Cristina estalló en un orgasmo brutal. Nunca había oído a una mujer gritar y gemir de esa manera con un orgasmo, esos gemidos hicieron que yo no aguantara más y me corriera también dentro de su coño. Notaba cómo los chorros de leche inundaban su interior. Ella se mantenía con los ojos cerrados, jadeando y como en trance. ¡Yo acababa de tener el orgasmo más alucinante de mi vida!.

Unos instantes después volvimos a la realidad. Nos fundimos en un largo beso y se levantó, sacándose mi polla de su coño. Chorreaba, e incluso tenía un hilillo de semen, mezclado con flujo, que le caía por el interior de los muslos. Se arrodilló en la cama, cogió mi polla y empezó a lamerla hasta dejarla del todo limpia y reluciente. Bastaron 30 segundos para ponérmela otra vez dura cómo una piedra y grande. Entonces me miró y, sin decirme nada, me dio la espalda, poniéndose a cuatro patas sobre la cama y mostrándome el culo.

Dicen que cuando una mujer se te pone a cuatro patas es que está dispuesta a que le hagas lo que quieras, aunque a mí me parece que no era necesario que Cristina se pusiera así para saber que estaba dispuesta a todo. Su culo en pompa era una verdadera maravilla. Me acerqué a su ano con la intención de lubricarlo bien. Quería follarme ese culo y comencé a chuparlo lentamente.
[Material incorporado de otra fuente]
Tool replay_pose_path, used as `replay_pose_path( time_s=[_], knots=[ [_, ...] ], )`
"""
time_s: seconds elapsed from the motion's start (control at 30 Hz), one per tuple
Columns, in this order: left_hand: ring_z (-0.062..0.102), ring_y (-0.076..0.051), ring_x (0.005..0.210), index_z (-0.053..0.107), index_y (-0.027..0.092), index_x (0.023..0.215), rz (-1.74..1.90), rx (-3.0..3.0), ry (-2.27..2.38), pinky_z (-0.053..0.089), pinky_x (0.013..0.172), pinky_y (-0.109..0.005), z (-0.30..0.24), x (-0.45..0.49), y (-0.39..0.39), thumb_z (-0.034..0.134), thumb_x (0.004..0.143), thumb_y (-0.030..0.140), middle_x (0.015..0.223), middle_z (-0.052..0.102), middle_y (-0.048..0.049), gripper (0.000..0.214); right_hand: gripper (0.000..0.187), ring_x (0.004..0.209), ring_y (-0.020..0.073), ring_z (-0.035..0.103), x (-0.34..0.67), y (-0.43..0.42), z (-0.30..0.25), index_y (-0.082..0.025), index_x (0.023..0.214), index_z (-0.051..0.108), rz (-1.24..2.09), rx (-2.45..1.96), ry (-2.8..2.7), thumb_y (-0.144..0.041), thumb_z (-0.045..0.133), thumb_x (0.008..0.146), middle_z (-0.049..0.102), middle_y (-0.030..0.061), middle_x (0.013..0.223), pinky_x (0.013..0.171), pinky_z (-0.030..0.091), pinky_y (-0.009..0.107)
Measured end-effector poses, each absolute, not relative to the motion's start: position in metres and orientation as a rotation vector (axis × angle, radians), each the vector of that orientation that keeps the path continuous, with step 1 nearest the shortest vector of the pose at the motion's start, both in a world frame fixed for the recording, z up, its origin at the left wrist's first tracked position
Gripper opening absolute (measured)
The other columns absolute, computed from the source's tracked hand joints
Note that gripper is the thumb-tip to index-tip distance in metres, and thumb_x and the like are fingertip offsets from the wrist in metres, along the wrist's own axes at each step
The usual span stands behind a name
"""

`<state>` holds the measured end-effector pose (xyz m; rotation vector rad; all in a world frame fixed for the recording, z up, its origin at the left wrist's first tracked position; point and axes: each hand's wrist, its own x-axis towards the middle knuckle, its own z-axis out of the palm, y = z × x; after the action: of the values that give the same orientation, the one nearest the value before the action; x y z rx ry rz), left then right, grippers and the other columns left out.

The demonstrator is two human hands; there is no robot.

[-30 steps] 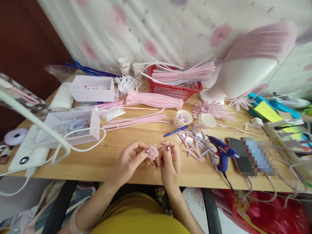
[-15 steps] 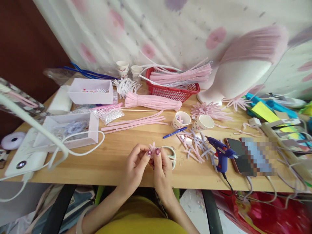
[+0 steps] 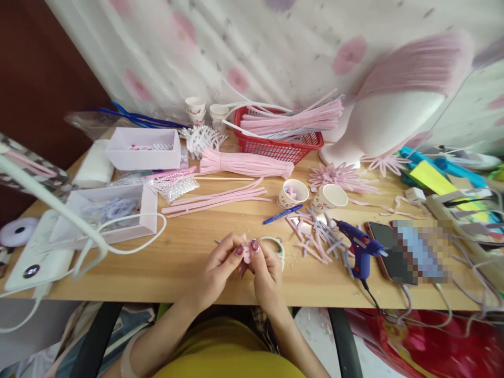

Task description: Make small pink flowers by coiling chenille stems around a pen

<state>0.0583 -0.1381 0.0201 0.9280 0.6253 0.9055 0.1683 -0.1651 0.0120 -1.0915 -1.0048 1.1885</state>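
My left hand [image 3: 218, 268] and my right hand [image 3: 265, 270] meet over the near edge of the wooden table [image 3: 177, 262]. Both pinch a small pink pipe-cleaner flower [image 3: 246, 252] between thumb and fingertips. Most of the flower is hidden behind the fingers. A pale green pair of scissors [image 3: 277, 245] lies on the table just behind my right hand. A heap of cut pink and lilac pipe-cleaner pieces [image 3: 317, 233] lies to the right of it.
A blue glue gun [image 3: 359, 249] and a phone [image 3: 388, 244] lie right of the hands. Two paper cups [image 3: 293, 192], a blue pen [image 3: 282, 213], pink pipe-cleaner bundles [image 3: 244, 164], a red basket [image 3: 277, 147], white trays [image 3: 144, 149] and a white foam head [image 3: 378, 126] stand farther back.
The hands have drawn closer together and tightened around the pink flower, which showed more openly a second ago. The scissors behind my right hand have come into view.
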Motion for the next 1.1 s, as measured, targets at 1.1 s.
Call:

Pasaba la lengua por su vagina y arrastraba sus flujos al ano, donde se la metía cada vez un poco más dentro. Ella se estaba retorciendo de placer y su culo daba muestras de empezar a dilatarse.

Me puse detrás de ella y apoyé la polla en su ano. Cristina, al notarla, movió un poco el culo hacia atrás y se encajó el capullo de mi rabo de un golpe, al tiempo que emitía un pequeño gritito. Ahora venía lo más difícil y empecé a empujar lentamente. La polla entraba muy despacio, sobre todo porque no quería ser, en absoluto, brusco con ella. Cristina se mordía los labios en una mueca de placer y dolor. Poco a poco entró toda, cuando nos dimos cuenta mis huevos ya chocaban contra su coño. El ritmo de las enculadas aumentó y mi polla, grande y gorda cómo nunca, entraba y salía de su culo con, cada vez, más facilidad. Ella no dejaba de gemir, debía haber llegado ya 2 ó 3 veces al orgasmo por los gritos que iba dando. Mi polla estaba nuevamente a punto de reventar. Dos minutos o así después me corrí nuevamente, llenándole el culo con mi leche.

Nos quedamos tumbados después de la batalla y debimos dormirnos durante aproximadamente media hora. El efecto del vino y las copas había hecho efecto. Cuando nos despertamos, me dijo:

-Me tengo que ir a casa. ¿Cuándo te vuelves a Valencia?.

-Mañana por la tarde -contesté.

-¿Volverás a Barcelona? No quiero dejar de disfrutar de tu pollón.

-Seguro que sí.

Nos vestimos y bajé a acompañarla al coche. Cuando nos despedimos me dio un beso en la boca que me hizo empalmarme de nuevo. Intercambiamos nuestros números de móviles y quedamos en llamarnos la próxima vez que yo fuera a Barcelona.

Al día siguiente la llamé desde el aeropuerto, antes de subir al avión, para ver qué tal estaba. Tuvimos una conversación de lo más agradable que me hizo pensar que, seguramente, cuando vuelva a Barcelona no tendré que comprar un libro para pasar la noche en el hotel aburrido.